WHAT YOU WILL DO:
Transcribe every line of the material below exactly, leaving out the pictures.

....

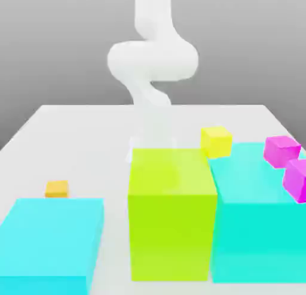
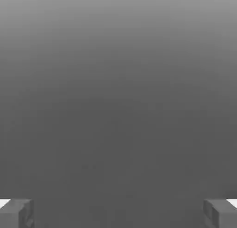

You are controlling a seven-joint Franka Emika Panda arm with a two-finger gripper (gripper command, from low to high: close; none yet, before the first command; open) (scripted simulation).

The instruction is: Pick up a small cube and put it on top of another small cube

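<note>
The small orange cube (image 1: 57, 189) lies on the white table (image 1: 77, 138) toward the exterior view's left, just behind a low cyan block (image 1: 51, 243). My white arm (image 1: 152, 60) comes down at the middle of the table, and its hand is partly hidden behind the tall lime block (image 1: 171, 210), well to the right of the orange cube. In the hand view my gripper (image 2: 118, 213) is open. Its two fingertips (image 2: 16, 213) stand wide apart with nothing between them, against a plain grey background.
A small yellow cube (image 1: 216, 141) sits behind the big cyan block (image 1: 257, 228) on the exterior view's right. Two magenta cubes (image 1: 282, 150) (image 1: 297, 179) rest on that block's top. The three big blocks line the table's near edge.
</note>
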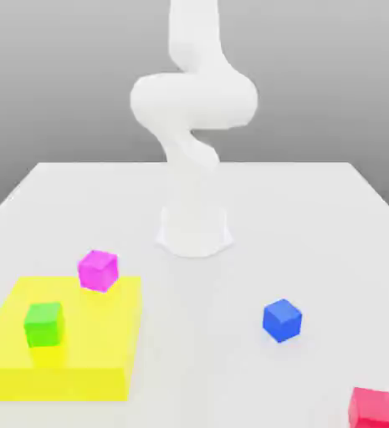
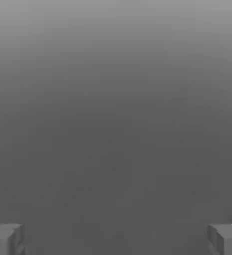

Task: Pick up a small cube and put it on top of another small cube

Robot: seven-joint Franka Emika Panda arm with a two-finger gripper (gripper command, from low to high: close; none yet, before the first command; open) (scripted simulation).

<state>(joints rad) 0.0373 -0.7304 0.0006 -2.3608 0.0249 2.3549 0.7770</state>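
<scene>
Showing parted in the hand view alone: gripper [image 2: 116, 240]

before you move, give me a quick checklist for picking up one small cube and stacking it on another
1. Gripper open and empty: ok
2. Blue cube standing apart from the other cubes: ok
3. Green cube on the yellow block with nothing on top: ok
4. Red cube fully inside the exterior view: not ok, cut off at the bottom edge
5. Pink cube resting on the yellow block or behind it: cannot tell
6. Which cube to lift and which to stack on: cannot tell, the task names neither
</scene>
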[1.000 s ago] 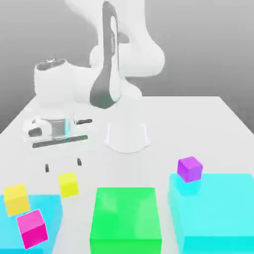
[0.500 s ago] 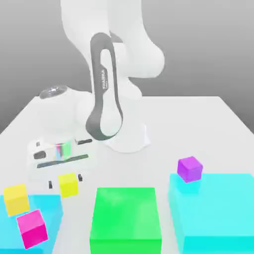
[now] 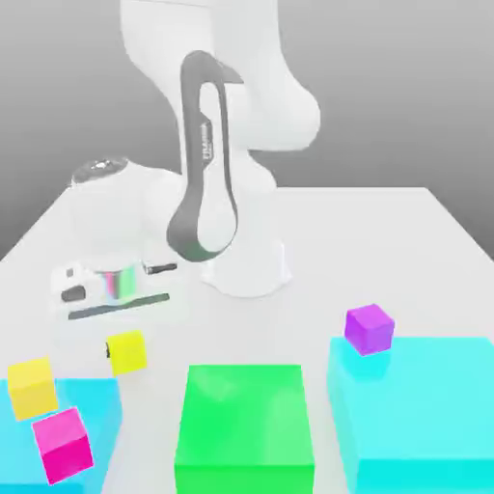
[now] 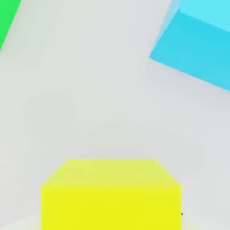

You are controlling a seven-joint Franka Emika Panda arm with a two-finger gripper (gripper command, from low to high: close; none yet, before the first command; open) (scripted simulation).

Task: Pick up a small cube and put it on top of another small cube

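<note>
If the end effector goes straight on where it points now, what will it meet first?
The end effector points down with the small lemon-yellow cube between its fingers, so the white tabletop beneath probably comes first; any gap under the cube is unclear.

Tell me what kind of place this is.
Most likely a simulated robotics test scene: a Franka arm on a plain pale tabletop, flat-coloured blocks such as the green one, and an empty grey backdrop.

White table (image 3: 338, 251), green block (image 3: 245, 420), cyan block (image 3: 420, 405), blue block (image 3: 96, 415) on it
</note>
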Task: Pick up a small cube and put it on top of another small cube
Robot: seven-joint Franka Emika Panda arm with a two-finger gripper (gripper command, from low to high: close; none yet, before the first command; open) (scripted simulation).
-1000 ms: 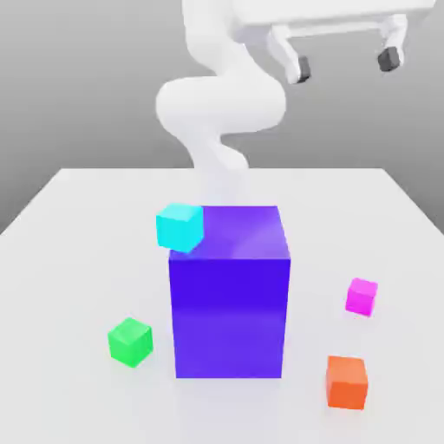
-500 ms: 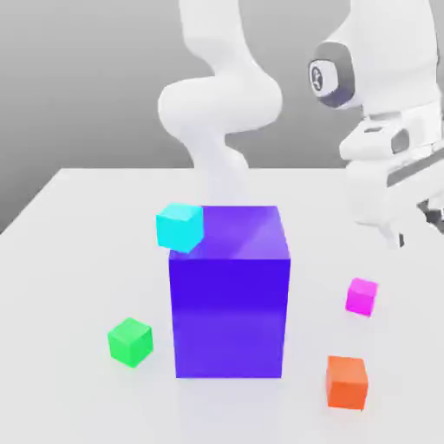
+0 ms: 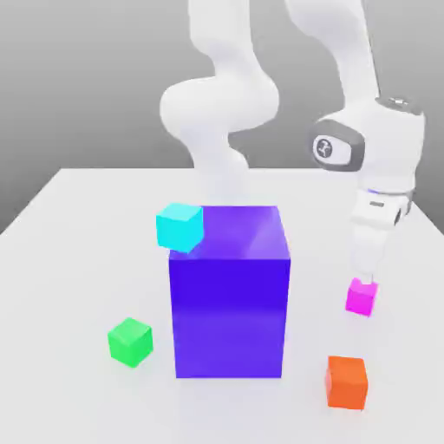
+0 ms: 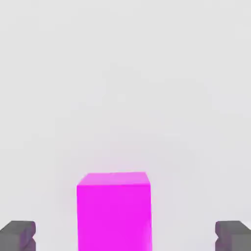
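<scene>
The small magenta cube (image 3: pixel 362 297) sits on the white table (image 3: pixel 78 260) at the exterior view's right, directly under my gripper (image 3: pixel 365 279). Through my hand camera it lies midway between my fingertips (image 4: pixel 17 234), which are spread wide, clear of both its sides, holding nothing.

Plain white tabletop (image 3: pixel 78 251), matte w/ faint sheen, soft blurred reflections near front edge. Far edge straight across the exterior view, side edges angling outward toward the camera. Behind: bare grey backdrop (image 3: pixel 78 78), darker at top, lighter toward bottom. Lighting even, diffuse, shadows v. soft. Same pale surface (image 4: pixel 122 73) under hand view.
</scene>
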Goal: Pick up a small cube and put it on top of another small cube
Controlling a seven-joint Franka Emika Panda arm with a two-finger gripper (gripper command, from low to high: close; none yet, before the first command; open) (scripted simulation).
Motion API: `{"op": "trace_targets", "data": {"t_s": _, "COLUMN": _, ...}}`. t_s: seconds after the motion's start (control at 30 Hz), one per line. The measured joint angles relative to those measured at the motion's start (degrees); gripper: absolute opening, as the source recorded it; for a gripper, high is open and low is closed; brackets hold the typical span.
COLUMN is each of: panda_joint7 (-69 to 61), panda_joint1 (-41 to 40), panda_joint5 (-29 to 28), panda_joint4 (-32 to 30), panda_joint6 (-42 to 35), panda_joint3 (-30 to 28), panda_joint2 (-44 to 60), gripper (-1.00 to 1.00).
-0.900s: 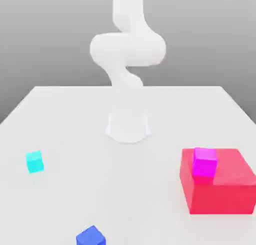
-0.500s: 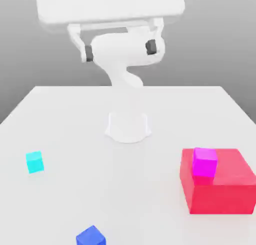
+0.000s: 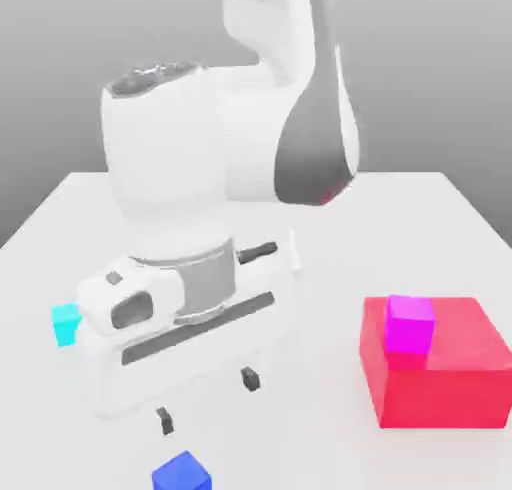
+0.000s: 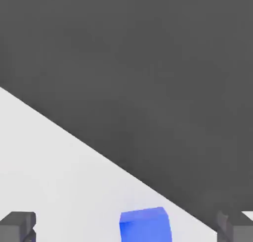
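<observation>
One blue cube (image 3: 182,472) sits at the bottom edge of the exterior view, just below the gripper (image 3: 207,399), whose fingers stand wide apart, holding nothing. Reaching is the step in hand; next, lower around it, close, then carry to the pink cube (image 3: 410,324) on the red block (image 3: 445,378).

Flat, even synthetic lighting, bright overall. White table (image 3: 420,208) is near blown out, with barely any cast shadows. The arm (image 3: 250,178) is soft-edged and smeared across the frame centre, with a dark shaded patch at upper right. The grey backdrop grades darker toward the top. The hand view is soft too, dim grey in its upper half.
</observation>
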Motion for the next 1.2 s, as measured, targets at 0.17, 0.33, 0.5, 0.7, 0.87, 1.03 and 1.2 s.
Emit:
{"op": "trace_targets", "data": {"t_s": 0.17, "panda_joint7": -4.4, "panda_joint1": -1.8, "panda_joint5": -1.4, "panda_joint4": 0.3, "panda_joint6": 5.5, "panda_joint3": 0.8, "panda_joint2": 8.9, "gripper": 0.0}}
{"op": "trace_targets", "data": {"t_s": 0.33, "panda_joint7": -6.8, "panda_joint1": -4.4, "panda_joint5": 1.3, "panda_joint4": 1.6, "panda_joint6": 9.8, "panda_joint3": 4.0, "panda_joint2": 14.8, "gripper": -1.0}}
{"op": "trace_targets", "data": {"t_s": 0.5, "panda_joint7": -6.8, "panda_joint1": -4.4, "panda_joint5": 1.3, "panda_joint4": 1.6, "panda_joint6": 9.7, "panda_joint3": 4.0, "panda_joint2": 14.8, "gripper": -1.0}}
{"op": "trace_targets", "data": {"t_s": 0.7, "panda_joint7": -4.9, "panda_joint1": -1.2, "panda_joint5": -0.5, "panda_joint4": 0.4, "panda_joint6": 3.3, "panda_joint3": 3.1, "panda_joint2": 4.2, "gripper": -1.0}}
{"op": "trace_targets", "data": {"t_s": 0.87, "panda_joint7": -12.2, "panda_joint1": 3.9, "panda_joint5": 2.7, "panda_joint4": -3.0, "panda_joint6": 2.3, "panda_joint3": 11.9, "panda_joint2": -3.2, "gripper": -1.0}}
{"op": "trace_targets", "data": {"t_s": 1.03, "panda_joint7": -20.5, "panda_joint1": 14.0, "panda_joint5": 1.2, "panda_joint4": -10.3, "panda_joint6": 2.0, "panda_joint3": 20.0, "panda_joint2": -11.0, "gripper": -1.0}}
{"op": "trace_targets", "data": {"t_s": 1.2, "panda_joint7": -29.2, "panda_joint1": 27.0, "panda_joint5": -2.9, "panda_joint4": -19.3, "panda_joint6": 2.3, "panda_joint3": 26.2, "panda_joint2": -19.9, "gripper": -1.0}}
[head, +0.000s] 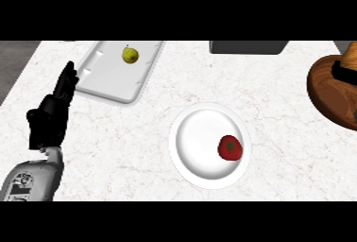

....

WRITTEN RESPONSE:
You are controlling a seven-joint Franka Emika Panda arm with a two-finger gripper (gripper command, from low to high: close; none yet, before the first command; open) (scripted simulation).

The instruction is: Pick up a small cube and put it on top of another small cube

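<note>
The small orange cube (image 1: 57, 189) lies on the white table (image 1: 77, 138) toward the exterior view's left, just behind a low cyan block (image 1: 51, 243). My white arm (image 1: 152, 60) comes down at the middle of the table, and its hand is partly hidden behind the tall lime block (image 1: 171, 210), well to the right of the orange cube. In the hand view my gripper (image 2: 118, 213) is open. Its two fingertips (image 2: 16, 213) stand wide apart with nothing between them, against a plain grey background.
A small yellow cube (image 1: 216, 141) sits behind the big cyan block (image 1: 257, 228) on the exterior view's right. Two magenta cubes (image 1: 282, 150) (image 1: 297, 179) rest on that block's top. The three big blocks line the table's near edge.
</note>
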
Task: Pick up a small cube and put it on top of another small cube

Robot: seven-joint Franka Emika Panda arm with a two-finger gripper (gripper command, from low to high: close; none yet, before the first command; open) (scripted simulation).

<state>(joints rad) 0.0373 -0.7304 0.0006 -2.3608 0.0249 2.3549 0.7770</state>
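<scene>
Showing parted in the hand view alone: gripper [image 2: 116, 240]

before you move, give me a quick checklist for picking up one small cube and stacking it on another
1. Gripper open and empty: ok
2. Blue cube standing apart from the other cubes: ok
3. Green cube on the yellow block with nothing on top: ok
4. Red cube fully inside the exterior view: not ok, cut off at the bottom edge
5. Pink cube resting on the yellow block or behind it: cannot tell
6. Which cube to lift and which to stack on: cannot tell, the task names neither
</scene>
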[1.000 s ago] 
[0.500 s ago] 
[now] 
[now] 

You are controlling a seven-joint Franka Emika Panda arm with a two-finger gripper (gripper command, from low to high: close; none yet, before the first command; open) (scripted simulation).

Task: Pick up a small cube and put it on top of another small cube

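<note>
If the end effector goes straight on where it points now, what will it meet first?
The end effector points down with the small lemon-yellow cube between its fingers, so the white tabletop beneath probably comes first; any gap under the cube is unclear.

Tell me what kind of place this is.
Most likely a simulated robotics test scene: a Franka arm on a plain pale tabletop, flat-coloured blocks such as the green one, and an empty grey backdrop.

White table (image 3: 338, 251), green block (image 3: 245, 420), cyan block (image 3: 420, 405), blue block (image 3: 96, 415) on it
</note>
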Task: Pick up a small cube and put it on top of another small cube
Robot: seven-joint Franka Emika Panda arm with a two-finger gripper (gripper command, from low to high: close; none yet, before the first command; open) (scripted simulation).
-1000 ms: 
-500 ms: 
+0 ms: 
+0 ms: 
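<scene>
The small magenta cube (image 3: pixel 362 297) sits on the white table (image 3: pixel 78 260) at the exterior view's right, directly under my gripper (image 3: pixel 365 279). Through my hand camera it lies midway between my fingertips (image 4: pixel 17 234), which are spread wide, clear of both its sides, holding nothing.

Plain white tabletop (image 3: pixel 78 251), matte w/ faint sheen, soft blurred reflections near front edge. Far edge straight across the exterior view, side edges angling outward toward the camera. Behind: bare grey backdrop (image 3: pixel 78 78), darker at top, lighter toward bottom. Lighting even, diffuse, shadows v. soft. Same pale surface (image 4: pixel 122 73) under hand view.
</scene>
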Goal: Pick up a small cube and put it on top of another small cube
Controlling a seven-joint Franka Emika Panda arm with a two-finger gripper (gripper command, from low to high: close; none yet, before the first command; open) (scripted simulation).
Motion API: `{"op": "trace_targets", "data": {"t_s": _, "COLUMN": _, ...}}`. t_s: seconds after the motion's start (control at 30 Hz), one per line. The measured joint angles relative to those measured at the motion's start (degrees); gripper: absolute opening, as the source recorded it; for a gripper, high is open and low is closed; brackets hold the typical span.
COLUMN is each of: panda_joint7 (-69 to 61), panda_joint1 (-41 to 40), panda_joint5 (-29 to 28), panda_joint4 (-32 to 30), panda_joint6 (-42 to 35), panda_joint3 (-30 to 28), panda_joint2 (-44 to 60), gripper (-1.00 to 1.00).
-0.900s: 
-0.500s: 
+0.000s: 
+0.000s: 
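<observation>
One blue cube (image 3: 182,472) sits at the bottom edge of the exterior view, just below the gripper (image 3: 207,399), whose fingers stand wide apart, holding nothing. Reaching is the step in hand; next, lower around it, close, then carry to the pink cube (image 3: 410,324) on the red block (image 3: 445,378).

Flat, even synthetic lighting, bright overall. White table (image 3: 420,208) is near blown out, with barely any cast shadows. The arm (image 3: 250,178) is soft-edged and smeared across the frame centre, with a dark shaded patch at upper right. The grey backdrop grades darker toward the top. The hand view is soft too, dim grey in its upper half.
</observation>
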Motion for the next 1.2 s, as measured, targets at 0.17, 0.33, 0.5, 0.7, 0.87, 1.03 and 1.2 s.
Emit:
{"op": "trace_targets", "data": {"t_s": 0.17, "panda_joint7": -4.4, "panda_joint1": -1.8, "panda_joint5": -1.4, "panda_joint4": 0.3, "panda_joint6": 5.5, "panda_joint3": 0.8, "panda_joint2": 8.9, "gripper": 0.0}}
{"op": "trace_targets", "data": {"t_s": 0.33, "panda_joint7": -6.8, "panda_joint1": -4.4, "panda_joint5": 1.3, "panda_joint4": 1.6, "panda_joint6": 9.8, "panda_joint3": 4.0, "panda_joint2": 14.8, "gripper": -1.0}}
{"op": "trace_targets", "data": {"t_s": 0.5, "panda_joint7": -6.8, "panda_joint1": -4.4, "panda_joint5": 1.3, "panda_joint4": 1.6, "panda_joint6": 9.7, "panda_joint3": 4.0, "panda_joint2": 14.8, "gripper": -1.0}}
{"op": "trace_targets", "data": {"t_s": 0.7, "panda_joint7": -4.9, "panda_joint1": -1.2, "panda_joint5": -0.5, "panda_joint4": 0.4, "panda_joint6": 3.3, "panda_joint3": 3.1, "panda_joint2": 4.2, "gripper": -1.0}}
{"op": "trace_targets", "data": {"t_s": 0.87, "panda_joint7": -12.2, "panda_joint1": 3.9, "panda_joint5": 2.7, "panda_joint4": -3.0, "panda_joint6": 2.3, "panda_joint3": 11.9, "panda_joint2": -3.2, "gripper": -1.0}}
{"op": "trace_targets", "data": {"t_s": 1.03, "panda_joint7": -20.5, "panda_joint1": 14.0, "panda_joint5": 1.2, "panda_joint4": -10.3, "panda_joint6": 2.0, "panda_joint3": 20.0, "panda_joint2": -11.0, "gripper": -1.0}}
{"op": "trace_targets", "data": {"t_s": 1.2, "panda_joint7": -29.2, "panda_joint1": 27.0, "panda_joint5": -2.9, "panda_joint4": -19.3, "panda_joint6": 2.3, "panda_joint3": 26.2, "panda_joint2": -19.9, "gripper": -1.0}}
[head, +0.000s] 

Apart from this answer, nothing more is required.